TO DO: In the listing below, locate the line containing "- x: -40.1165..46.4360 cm" and the line containing "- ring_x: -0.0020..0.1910". Output both of them and every line between, exactly as written, and nothing more.

══ RECORDS SUPPLIED ══

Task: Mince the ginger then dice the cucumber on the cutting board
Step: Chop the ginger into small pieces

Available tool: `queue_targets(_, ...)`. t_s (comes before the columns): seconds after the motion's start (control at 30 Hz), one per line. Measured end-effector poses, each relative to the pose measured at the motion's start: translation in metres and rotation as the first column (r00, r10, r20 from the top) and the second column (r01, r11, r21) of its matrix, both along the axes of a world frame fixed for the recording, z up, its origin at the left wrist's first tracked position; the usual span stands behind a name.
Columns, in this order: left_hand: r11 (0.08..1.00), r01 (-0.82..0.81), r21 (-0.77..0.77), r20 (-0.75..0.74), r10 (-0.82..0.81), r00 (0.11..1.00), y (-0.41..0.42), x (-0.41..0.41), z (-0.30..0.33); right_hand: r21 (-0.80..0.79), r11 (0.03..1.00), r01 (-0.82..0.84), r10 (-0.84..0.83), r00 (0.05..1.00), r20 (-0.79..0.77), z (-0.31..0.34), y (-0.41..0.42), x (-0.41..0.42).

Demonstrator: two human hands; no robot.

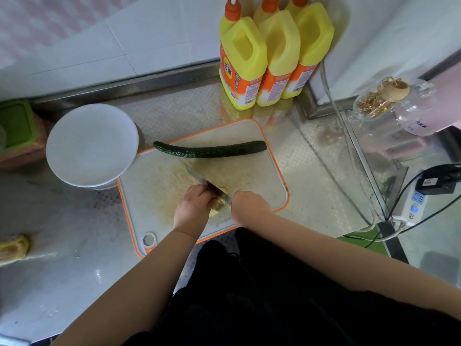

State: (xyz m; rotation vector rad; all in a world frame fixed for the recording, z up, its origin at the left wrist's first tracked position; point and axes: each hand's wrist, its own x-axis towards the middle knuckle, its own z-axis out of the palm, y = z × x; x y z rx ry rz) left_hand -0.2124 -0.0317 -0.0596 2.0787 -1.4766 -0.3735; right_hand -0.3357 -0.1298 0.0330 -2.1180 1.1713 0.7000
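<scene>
Left hand [193, 208] grip pins the ginger [219, 204] on the cutting board [262, 181]; right hand [249, 207] grip is clenched on the knife [202, 178]. Cucumber [209, 149] lies whole along the board's far edge.

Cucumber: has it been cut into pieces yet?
No, the cucumber lies whole along the far edge of the cutting board, away from both hands and the knife.
</scene>
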Motion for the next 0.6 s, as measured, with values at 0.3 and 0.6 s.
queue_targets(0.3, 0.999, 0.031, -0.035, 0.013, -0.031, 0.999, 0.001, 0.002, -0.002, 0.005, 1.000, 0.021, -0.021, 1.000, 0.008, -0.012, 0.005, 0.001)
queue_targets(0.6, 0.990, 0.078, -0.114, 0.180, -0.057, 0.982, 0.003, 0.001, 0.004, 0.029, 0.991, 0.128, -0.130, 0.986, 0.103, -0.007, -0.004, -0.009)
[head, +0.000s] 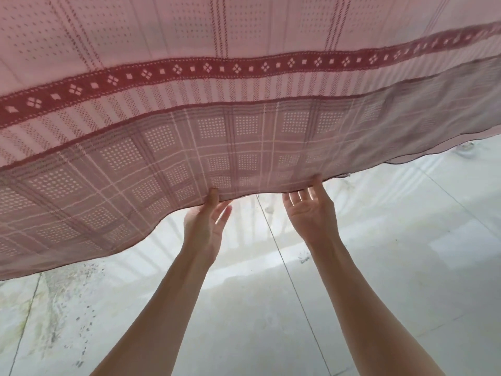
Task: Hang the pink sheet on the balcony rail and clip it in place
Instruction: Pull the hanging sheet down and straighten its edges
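Two hands reach for the pink sheet (244,109) hem at twelve o'clock: left hand (206,223) pinches it, right hand (311,210) open-fingered beneath; no rail or clips visible.

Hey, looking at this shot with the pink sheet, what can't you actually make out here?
Head view, all of it:
- Balcony rail: hidden behind the pink sheet.
- Clips: none visible.
- Sheet's full extent: cut off by the top and side edges.
- Left hand and right hand: fingertips partly hidden behind the sheet's lower edge, so grip unclear.
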A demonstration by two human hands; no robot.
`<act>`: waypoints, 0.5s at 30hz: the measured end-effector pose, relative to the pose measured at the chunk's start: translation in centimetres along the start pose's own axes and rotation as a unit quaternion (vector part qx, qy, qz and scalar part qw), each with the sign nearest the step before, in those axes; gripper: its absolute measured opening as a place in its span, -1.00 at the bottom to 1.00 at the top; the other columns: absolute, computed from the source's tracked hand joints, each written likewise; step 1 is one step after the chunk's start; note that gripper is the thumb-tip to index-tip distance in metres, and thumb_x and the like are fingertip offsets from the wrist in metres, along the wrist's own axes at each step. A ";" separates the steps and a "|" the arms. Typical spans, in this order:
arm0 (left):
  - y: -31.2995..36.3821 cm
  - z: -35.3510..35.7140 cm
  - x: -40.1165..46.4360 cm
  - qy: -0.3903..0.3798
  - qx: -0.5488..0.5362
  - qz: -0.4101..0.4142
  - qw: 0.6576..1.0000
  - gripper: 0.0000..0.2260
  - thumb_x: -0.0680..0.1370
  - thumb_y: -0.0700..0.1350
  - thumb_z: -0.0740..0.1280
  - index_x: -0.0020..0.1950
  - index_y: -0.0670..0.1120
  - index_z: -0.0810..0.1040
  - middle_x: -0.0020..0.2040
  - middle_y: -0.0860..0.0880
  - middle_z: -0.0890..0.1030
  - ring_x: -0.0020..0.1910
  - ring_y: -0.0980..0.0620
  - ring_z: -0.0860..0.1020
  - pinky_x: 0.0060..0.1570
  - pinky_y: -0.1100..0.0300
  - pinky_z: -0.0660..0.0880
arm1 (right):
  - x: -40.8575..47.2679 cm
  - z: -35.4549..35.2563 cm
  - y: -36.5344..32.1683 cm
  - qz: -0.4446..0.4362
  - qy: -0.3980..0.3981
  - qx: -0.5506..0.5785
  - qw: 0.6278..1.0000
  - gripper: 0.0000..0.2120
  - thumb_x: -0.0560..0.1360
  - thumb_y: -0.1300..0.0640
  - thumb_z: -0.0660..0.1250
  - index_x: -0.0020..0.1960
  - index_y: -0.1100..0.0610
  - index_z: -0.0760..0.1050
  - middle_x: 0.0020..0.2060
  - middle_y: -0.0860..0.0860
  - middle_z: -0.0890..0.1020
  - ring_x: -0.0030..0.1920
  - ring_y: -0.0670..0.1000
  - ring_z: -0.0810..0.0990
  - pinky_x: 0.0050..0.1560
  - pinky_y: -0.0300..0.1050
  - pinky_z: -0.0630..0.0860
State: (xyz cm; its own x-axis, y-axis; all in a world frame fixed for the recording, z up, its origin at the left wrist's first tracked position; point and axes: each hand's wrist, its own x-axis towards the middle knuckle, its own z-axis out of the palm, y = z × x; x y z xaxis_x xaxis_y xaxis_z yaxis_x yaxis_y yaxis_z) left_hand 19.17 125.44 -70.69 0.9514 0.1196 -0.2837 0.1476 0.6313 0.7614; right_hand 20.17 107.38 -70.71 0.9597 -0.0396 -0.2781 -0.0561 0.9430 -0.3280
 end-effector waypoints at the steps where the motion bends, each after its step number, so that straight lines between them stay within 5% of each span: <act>1: 0.2 0.0 0.3 0.008 0.004 0.007 1.000 -0.97 0.52 -0.13 0.31 -0.08 -0.05 0.53 -0.25 0.11 0.66 -0.18 0.15 0.63 -0.07 0.20 0.50 | 0.2 -0.2 -0.8 -0.013 0.003 -0.002 1.000 -0.89 0.49 0.11 0.35 -0.01 0.11 0.55 -0.09 -0.01 0.63 0.02 -0.02 0.63 -0.03 -0.03 0.58; 7: 1.2 -0.3 2.1 0.061 0.008 0.037 0.997 -0.96 0.52 -0.16 0.32 -0.12 -0.04 0.53 -0.32 0.14 0.65 -0.22 0.18 0.61 -0.07 0.23 0.50 | 1.2 -1.1 -4.3 -0.064 0.012 0.004 0.998 -0.77 0.50 0.13 0.32 -0.27 0.07 0.68 -0.09 -0.03 0.57 0.03 -0.04 0.58 -0.06 -0.08 0.58; 15: 2.0 0.0 4.3 0.096 -0.006 0.053 0.994 -0.97 0.52 -0.16 0.33 -0.12 -0.07 0.51 -0.35 0.12 0.64 -0.26 0.16 0.61 -0.16 0.24 0.55 | 3.5 0.1 -5.4 -0.109 0.095 -0.013 0.989 -0.81 0.51 0.14 0.34 0.08 0.17 0.47 0.21 0.14 0.44 0.12 0.09 0.53 -0.05 -0.03 0.57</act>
State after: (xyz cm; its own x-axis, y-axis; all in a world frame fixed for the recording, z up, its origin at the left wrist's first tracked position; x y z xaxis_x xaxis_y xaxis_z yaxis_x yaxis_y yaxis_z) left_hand 23.59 127.18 -70.37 0.8924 0.3286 -0.3092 0.0452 0.6167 0.7859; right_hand 23.88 102.19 -69.84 0.8814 -0.3037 -0.3617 0.1362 0.8967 -0.4211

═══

EXERCISE RESULT:
  - x: -40.1165..46.4360 cm
  - qy: -0.3903..0.3798
  - qx: -0.5488..0.5362
  - qz: -0.4101..0.4142
  - qw: 0.6576..1.0000
  - gripper: 0.0000..0.2260
  - thumb_x: -0.0680..0.1370
  - thumb_y: -0.0700..0.1350
  - thumb_z: -0.0740..0.1280
  - index_x: -0.0020..0.1950
  - index_y: -0.0670..0.1120
  - index_z: -0.0810..0.1040
  - middle_x: -0.0020..0.2040
  - middle_y: -0.0860..0.0880
  - middle_z: -0.0890..0.1030
  - ring_x: -0.0020..0.1910

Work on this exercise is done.